ABOUT THIS TASK: Shown below are entries with pictures; the line with "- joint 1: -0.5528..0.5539" through the line with "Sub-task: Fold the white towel" is the span to retype exactly, and the pictures stay out.

*** RECORDS FOR THIS TASK ***

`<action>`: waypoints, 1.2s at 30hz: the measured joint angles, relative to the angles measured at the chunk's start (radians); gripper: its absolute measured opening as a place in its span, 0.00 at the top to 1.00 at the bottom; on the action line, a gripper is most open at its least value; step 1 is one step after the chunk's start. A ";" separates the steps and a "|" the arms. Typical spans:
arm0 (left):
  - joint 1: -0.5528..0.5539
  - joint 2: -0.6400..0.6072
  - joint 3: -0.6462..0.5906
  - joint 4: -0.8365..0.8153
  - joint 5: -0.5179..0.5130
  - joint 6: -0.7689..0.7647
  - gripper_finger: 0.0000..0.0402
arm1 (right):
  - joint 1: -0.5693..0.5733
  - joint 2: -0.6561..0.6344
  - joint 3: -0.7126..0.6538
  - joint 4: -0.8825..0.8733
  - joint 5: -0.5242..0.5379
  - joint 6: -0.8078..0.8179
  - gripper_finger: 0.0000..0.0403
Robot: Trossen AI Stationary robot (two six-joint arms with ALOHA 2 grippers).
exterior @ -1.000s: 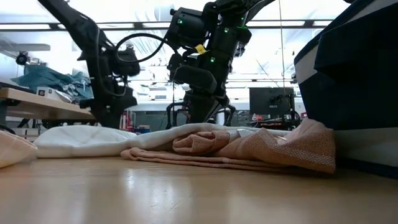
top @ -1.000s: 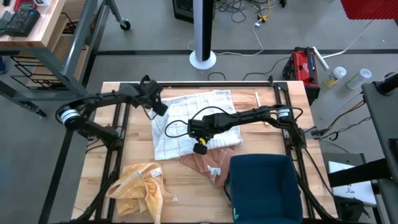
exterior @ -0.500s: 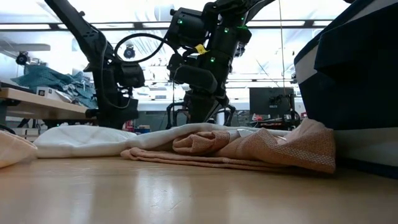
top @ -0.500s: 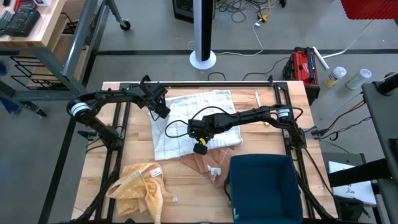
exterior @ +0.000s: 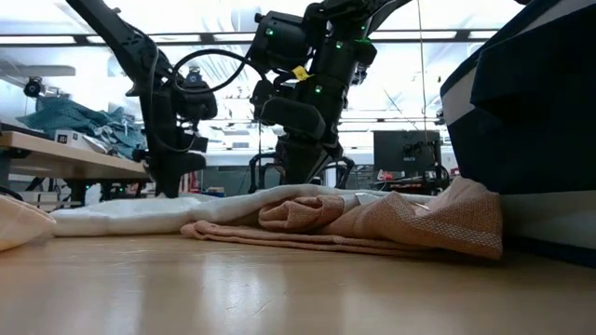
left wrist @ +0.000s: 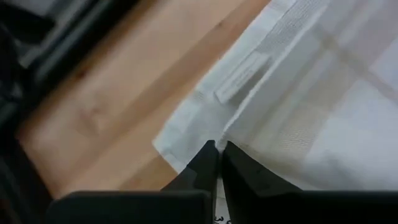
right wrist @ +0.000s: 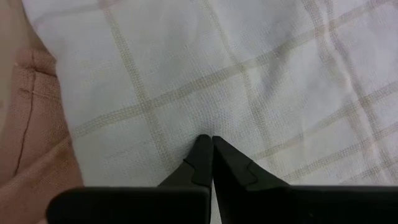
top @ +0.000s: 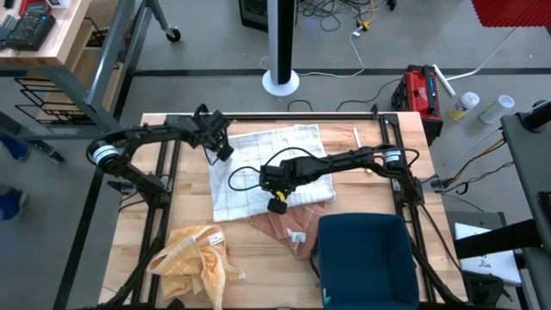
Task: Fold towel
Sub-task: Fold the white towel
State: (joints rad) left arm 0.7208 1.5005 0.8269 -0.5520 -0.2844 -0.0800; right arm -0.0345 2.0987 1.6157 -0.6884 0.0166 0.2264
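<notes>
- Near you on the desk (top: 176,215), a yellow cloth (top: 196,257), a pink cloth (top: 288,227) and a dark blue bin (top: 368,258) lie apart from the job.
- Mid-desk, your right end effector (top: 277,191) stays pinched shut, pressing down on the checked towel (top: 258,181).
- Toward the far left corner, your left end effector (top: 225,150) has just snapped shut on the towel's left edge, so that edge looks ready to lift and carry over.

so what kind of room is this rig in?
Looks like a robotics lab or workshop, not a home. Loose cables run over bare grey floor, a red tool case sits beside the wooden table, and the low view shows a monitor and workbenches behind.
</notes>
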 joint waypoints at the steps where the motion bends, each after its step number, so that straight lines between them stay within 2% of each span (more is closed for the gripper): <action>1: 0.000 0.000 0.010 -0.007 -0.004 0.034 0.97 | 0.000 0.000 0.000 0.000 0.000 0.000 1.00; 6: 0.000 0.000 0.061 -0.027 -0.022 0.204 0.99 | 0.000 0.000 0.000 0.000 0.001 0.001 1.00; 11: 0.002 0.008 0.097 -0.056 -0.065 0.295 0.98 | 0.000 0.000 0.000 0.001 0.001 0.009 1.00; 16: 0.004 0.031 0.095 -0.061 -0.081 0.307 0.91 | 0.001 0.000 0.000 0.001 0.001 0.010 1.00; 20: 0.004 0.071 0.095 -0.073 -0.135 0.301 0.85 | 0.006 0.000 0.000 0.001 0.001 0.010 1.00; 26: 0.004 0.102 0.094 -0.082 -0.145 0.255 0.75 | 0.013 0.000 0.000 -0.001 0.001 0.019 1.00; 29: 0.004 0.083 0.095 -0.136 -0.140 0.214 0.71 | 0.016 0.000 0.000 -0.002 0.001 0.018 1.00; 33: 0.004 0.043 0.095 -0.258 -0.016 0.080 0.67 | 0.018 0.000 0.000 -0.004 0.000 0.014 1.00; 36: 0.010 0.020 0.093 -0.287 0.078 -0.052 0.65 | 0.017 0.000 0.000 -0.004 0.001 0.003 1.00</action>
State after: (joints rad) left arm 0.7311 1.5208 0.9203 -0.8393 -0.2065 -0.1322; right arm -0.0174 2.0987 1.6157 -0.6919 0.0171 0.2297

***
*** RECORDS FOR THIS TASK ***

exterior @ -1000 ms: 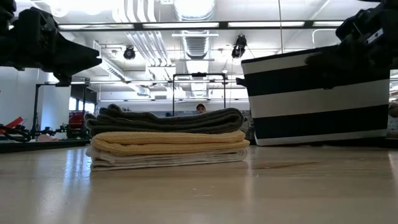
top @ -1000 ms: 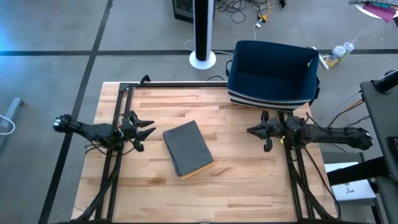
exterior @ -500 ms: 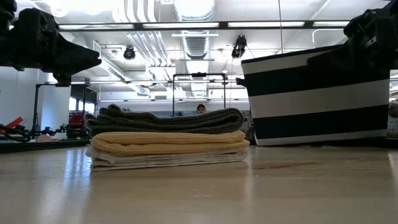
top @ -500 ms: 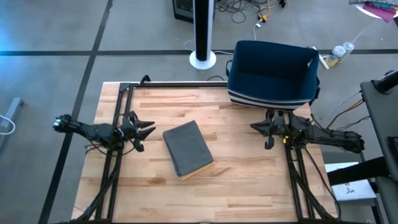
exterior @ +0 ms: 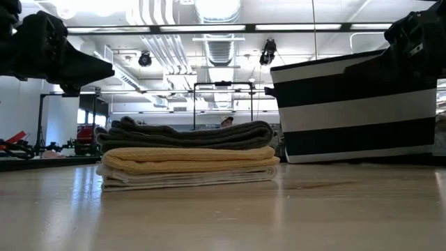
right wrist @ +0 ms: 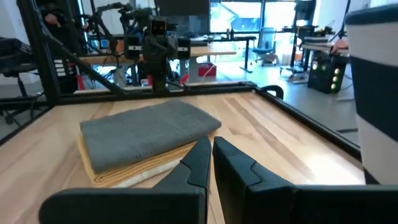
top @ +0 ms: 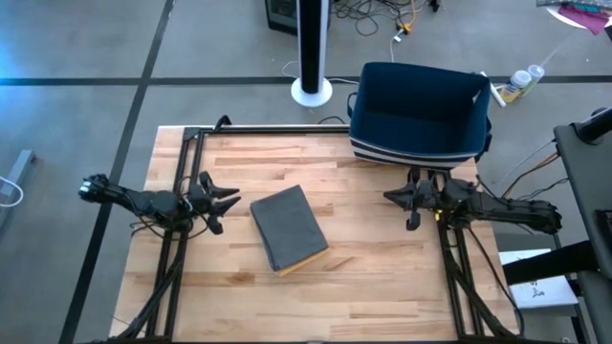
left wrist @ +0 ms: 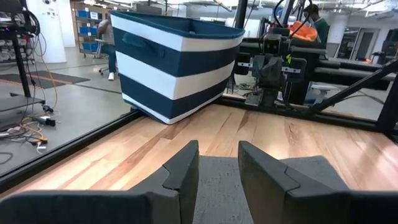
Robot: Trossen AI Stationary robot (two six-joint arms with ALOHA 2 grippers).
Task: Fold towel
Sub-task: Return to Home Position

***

TASK RESULT:
  - joint 1: -0.5528..0.5539
  - joint 2: -0.6400..0.6072
  - joint 3: -0.6462..0.5906
  - joint 4: -0.8365..0.8153
  - joint 5: -0.5179..0.5130
  - joint 6: -0.7689..0.7647
  - gripper_finger: 0.0000..0.0402
arm1 (right):
  - joint 1: -0.5693..0.5733
  - joint 2: -0.6561..0.6344
  - joint 3: -0.7126..0.6538
  - joint 4: -0.8825..0.8733
  - joint 5: -0.5242..0.5379
  - joint 6: -0.8078..0.8179
  - gripper_finger: 0.0000..0.0403
Robot: Trossen AI Stationary robot (two six-joint arms with ALOHA 2 grippers).
exterior @ -1.000s: 
top @ -1.000s: 
exterior @ -0.500s: 
top @ -0.500s: 
exterior @ +0.000s: 
left wrist @ +0.000s: 
right wrist @ +0.000s: 
top @ +0.000s: 
Task: Fold towel
Sub-task: Fold the white towel

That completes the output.